Repeat word for word, please, only the lines of the material from the one containing "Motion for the" through its final line, both ends included.
● ● ● ● ● ● ●
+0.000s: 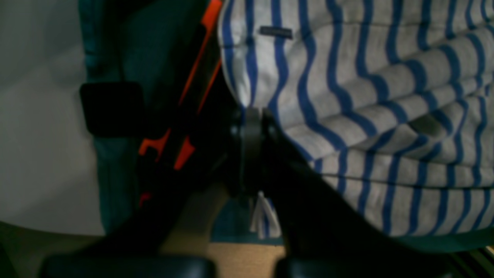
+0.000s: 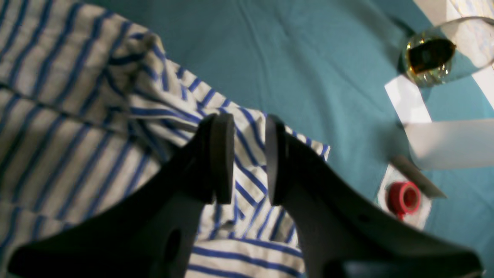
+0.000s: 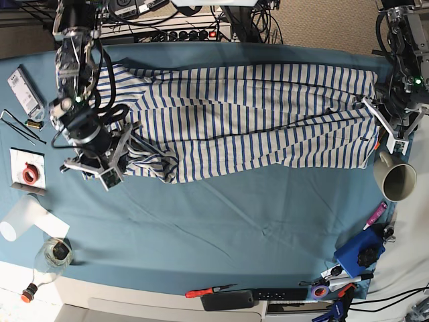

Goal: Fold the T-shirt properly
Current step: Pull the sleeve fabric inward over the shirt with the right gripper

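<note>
Your T-shirt [image 3: 255,114] lies stretched across the teal tablecloth [image 3: 221,221], bunched at 9 o'clock. L gripper [image 1: 252,116] is clamped on the hem at 3 o'clock. R gripper [image 2: 249,154] has jaws parted over the bunched fabric, gripping nothing.

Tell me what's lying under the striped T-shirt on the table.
The T-shirt lies stretched across a teal tablecloth, which shows all around it. Whether anything else lies beneath the shirt cannot be seen; the cloth covers that area completely.
</note>
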Motion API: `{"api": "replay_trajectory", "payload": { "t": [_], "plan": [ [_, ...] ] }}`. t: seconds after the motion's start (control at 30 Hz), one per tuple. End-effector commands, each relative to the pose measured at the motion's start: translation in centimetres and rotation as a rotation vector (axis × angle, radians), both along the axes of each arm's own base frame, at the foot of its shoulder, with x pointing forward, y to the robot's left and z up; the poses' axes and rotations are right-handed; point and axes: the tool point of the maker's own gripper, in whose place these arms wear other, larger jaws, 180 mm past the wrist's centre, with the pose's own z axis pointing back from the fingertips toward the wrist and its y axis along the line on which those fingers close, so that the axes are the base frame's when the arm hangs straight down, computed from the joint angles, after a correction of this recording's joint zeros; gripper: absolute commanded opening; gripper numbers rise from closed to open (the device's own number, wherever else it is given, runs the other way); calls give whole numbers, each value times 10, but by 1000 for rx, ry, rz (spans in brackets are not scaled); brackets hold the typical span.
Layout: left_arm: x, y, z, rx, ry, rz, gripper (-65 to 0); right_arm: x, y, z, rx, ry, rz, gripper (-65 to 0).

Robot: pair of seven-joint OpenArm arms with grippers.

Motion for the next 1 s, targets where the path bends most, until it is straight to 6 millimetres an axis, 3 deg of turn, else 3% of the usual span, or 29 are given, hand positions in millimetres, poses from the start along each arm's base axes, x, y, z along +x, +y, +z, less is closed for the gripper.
{"api": "replay_trajectory", "payload": {
  "t": [0.0, 0.17, 0.4, 0.5, 0.7, 0.97],
  "plan": [
    [6, 5, 11, 23, -39, -7, -650, 8, -4, 6, -23, -12, 11, -501],
    [8, 4, 13, 22, -51, -8, -650, 19, -9, -21, -141, 114, 94, -501],
    [9, 4, 13, 22, -55, -8, -650, 34, 8, -13, -216, 90, 188, -501],
    [9, 4, 13, 21, -58, -8, -650, 32, 15, -17, -215, 96, 212, -501],
    [9, 4, 13, 21, -57, -8, -650, 26, 7, -27, -242, 156, 188, -501],
    [9, 4, 13, 21, -57, -8, -650, 17, 12, -47, -217, 240, 273, -499]
  ]
}}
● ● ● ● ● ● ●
> _RESULT OF THE TASK_
Motion for the next 1 s, targets where the path bends most, until it is straight to 6 millimetres an axis, 3 deg of turn, else 3% of the usual span, or 29 are given, hand positions in millimetres, poses from the start along each arm's base axes, x, y, z along +x, +y, +z, less is closed for the gripper.
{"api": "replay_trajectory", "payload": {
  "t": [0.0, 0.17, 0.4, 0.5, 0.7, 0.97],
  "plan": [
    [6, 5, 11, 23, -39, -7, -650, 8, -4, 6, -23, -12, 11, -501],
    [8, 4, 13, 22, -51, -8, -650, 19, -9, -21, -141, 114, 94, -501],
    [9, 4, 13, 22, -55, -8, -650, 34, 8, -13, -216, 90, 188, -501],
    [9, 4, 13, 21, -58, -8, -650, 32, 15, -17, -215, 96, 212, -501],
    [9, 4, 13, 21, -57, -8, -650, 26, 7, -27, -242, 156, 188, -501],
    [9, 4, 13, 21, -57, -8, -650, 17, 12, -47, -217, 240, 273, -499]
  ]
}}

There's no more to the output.